Task description: Only the number is needed: how many lines of the entries below contain the word "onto".

Record excerpts:
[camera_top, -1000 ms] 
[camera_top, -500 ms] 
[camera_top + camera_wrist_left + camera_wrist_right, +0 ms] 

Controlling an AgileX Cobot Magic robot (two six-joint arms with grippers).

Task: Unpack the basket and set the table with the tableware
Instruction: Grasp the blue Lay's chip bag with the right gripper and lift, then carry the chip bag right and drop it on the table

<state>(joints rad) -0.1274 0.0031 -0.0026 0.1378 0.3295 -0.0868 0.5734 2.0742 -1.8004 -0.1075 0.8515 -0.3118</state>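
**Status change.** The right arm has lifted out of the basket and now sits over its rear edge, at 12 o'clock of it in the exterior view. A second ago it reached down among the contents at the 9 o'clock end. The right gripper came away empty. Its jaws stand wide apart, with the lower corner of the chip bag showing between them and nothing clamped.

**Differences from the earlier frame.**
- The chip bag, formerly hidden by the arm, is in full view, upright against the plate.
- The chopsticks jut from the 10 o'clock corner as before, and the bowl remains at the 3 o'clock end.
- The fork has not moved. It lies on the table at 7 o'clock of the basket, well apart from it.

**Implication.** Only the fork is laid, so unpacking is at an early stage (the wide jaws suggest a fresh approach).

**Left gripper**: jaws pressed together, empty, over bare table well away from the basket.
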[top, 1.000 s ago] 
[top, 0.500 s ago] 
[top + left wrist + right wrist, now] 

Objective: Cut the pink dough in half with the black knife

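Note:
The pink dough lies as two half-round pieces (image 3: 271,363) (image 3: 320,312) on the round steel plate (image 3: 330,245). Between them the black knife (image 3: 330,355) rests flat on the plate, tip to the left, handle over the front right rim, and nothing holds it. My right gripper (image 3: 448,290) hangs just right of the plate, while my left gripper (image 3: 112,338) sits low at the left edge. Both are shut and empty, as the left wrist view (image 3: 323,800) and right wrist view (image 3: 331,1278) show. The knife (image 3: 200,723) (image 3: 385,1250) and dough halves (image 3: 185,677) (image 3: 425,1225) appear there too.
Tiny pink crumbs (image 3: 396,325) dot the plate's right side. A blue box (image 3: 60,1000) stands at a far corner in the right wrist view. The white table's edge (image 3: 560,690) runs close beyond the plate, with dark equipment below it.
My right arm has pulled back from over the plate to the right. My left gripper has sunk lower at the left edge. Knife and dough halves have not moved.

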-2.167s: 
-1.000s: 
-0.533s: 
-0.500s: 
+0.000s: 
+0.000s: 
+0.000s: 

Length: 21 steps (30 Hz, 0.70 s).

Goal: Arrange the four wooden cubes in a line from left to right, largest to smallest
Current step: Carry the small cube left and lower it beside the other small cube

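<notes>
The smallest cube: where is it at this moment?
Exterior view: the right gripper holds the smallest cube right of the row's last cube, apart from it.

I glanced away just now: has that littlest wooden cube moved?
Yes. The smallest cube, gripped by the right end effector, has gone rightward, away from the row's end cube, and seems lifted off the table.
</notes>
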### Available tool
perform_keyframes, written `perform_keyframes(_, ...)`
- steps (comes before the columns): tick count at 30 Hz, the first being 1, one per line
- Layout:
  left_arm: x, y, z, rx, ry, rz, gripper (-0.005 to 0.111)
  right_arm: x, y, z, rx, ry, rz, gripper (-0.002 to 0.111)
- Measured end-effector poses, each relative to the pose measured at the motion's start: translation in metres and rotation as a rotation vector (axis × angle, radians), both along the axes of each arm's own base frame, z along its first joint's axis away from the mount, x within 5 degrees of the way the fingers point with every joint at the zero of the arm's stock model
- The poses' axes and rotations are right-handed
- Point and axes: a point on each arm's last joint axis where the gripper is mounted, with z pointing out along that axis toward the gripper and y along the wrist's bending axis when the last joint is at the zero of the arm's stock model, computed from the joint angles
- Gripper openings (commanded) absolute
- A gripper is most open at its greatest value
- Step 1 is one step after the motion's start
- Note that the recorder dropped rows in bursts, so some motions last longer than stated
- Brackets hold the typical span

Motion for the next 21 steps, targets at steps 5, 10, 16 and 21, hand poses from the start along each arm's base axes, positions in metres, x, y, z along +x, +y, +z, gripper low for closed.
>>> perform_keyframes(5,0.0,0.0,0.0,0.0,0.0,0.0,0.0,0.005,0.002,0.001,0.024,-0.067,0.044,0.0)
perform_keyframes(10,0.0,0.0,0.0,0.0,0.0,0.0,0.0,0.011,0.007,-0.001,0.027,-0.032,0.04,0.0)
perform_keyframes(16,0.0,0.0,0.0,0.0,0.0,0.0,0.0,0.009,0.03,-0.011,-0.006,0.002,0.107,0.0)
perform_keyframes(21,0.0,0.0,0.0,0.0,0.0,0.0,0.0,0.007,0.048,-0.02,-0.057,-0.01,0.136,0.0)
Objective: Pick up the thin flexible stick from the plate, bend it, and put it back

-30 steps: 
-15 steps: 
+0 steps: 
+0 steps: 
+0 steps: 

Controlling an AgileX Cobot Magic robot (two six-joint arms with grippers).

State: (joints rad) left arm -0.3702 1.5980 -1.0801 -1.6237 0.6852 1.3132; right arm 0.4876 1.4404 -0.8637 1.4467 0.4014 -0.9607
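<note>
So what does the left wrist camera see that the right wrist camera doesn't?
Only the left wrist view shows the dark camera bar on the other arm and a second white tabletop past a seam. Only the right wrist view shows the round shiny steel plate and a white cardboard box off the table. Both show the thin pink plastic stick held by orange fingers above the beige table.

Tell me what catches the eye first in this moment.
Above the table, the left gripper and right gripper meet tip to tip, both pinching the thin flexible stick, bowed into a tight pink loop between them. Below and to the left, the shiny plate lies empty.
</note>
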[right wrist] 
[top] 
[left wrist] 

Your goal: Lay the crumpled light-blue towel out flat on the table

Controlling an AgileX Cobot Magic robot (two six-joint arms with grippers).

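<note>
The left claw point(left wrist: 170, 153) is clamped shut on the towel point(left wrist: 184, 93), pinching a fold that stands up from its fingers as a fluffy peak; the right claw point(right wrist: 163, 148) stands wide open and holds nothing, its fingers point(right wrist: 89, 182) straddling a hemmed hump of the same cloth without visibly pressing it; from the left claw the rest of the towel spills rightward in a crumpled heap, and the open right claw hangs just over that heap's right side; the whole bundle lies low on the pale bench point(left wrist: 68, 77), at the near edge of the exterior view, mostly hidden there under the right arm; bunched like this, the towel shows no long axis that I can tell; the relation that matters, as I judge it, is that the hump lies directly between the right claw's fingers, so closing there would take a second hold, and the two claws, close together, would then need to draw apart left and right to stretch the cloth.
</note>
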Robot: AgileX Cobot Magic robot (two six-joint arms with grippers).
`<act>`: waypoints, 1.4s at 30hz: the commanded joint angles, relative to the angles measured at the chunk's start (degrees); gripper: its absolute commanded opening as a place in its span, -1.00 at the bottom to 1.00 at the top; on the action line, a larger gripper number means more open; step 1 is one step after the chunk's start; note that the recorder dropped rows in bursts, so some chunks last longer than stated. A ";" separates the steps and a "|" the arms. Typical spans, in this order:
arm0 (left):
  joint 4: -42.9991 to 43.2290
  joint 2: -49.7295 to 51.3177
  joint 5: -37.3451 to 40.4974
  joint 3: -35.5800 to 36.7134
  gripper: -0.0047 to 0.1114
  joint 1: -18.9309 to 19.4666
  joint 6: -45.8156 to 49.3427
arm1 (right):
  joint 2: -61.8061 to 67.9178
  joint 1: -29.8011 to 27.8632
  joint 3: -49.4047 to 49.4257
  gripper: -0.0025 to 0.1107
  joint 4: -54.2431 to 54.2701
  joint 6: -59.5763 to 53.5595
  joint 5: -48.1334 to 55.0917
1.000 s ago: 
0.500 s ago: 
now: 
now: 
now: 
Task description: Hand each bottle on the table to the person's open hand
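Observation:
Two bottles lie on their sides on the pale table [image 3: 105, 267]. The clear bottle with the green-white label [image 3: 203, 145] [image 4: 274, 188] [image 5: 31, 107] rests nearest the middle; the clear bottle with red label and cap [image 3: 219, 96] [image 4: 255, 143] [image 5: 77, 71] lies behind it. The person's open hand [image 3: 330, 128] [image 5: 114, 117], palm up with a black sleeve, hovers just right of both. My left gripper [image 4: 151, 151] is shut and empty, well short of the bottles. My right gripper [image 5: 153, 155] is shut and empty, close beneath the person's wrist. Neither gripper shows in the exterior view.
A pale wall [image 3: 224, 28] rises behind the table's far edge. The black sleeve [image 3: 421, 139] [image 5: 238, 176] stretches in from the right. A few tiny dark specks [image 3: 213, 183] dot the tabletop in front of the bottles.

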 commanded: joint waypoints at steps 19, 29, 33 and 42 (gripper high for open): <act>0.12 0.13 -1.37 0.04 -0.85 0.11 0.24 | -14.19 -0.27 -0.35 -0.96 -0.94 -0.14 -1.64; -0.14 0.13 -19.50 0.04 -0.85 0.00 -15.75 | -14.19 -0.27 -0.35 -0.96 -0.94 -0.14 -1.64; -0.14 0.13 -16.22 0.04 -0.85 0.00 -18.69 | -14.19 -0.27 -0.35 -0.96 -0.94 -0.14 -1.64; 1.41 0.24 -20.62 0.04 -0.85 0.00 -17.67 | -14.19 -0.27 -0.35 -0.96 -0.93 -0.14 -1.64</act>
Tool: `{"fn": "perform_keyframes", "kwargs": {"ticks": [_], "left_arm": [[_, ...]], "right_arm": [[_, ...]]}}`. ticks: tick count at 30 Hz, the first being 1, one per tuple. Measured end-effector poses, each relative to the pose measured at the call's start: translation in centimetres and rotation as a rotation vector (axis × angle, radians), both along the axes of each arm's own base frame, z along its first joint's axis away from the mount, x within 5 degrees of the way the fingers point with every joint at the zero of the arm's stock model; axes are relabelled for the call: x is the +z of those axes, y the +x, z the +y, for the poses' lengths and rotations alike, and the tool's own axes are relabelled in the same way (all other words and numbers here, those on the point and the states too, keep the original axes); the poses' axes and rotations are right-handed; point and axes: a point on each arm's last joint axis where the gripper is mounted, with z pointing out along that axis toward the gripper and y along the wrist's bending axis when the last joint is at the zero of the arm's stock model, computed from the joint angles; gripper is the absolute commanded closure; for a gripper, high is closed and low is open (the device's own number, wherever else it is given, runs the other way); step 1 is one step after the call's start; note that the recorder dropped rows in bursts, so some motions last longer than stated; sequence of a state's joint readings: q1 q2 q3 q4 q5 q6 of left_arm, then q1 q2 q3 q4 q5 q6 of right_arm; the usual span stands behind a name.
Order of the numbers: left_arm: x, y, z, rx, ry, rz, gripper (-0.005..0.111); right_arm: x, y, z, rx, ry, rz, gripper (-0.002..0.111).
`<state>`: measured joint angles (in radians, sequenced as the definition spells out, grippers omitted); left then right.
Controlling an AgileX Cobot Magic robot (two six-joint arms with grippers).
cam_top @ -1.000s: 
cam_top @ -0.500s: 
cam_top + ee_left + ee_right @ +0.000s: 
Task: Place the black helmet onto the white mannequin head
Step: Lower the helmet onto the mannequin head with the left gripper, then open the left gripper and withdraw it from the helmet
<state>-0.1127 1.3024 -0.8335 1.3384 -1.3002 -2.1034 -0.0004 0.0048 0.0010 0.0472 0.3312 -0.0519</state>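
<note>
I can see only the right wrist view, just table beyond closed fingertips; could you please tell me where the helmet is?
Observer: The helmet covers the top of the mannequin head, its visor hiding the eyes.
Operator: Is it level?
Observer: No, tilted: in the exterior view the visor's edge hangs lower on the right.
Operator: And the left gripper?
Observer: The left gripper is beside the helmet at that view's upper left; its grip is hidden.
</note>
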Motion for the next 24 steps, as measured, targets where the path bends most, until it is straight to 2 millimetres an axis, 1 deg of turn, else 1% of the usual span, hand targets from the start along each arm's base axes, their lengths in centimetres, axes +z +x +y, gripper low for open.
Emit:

Output below: 2